Count lines with "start" below; give only the number.

== == ==

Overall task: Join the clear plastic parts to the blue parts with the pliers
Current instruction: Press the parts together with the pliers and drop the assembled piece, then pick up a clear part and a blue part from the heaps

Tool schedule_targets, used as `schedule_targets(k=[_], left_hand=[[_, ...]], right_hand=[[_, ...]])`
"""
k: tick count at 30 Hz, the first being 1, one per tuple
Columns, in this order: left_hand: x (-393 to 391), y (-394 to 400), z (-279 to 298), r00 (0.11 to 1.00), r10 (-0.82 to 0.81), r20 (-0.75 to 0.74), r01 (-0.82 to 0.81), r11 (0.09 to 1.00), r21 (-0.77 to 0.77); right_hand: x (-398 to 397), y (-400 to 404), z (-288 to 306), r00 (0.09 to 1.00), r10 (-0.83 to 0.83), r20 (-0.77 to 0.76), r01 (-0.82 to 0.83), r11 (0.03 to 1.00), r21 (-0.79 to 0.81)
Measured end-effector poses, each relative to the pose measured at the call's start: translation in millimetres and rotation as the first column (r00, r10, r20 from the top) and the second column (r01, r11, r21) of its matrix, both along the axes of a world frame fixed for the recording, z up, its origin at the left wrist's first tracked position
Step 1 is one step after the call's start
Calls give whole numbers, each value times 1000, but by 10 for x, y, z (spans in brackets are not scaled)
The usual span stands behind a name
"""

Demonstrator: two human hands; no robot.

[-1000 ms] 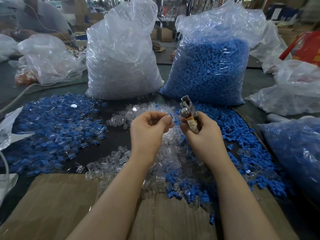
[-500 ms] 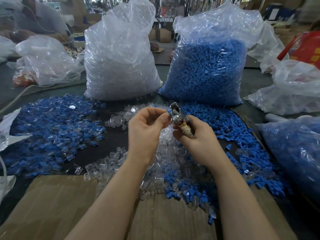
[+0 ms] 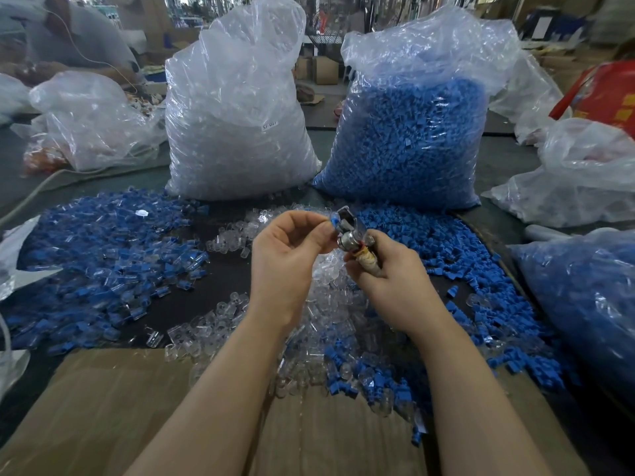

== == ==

= REPLY TO THE EXERCISE =
2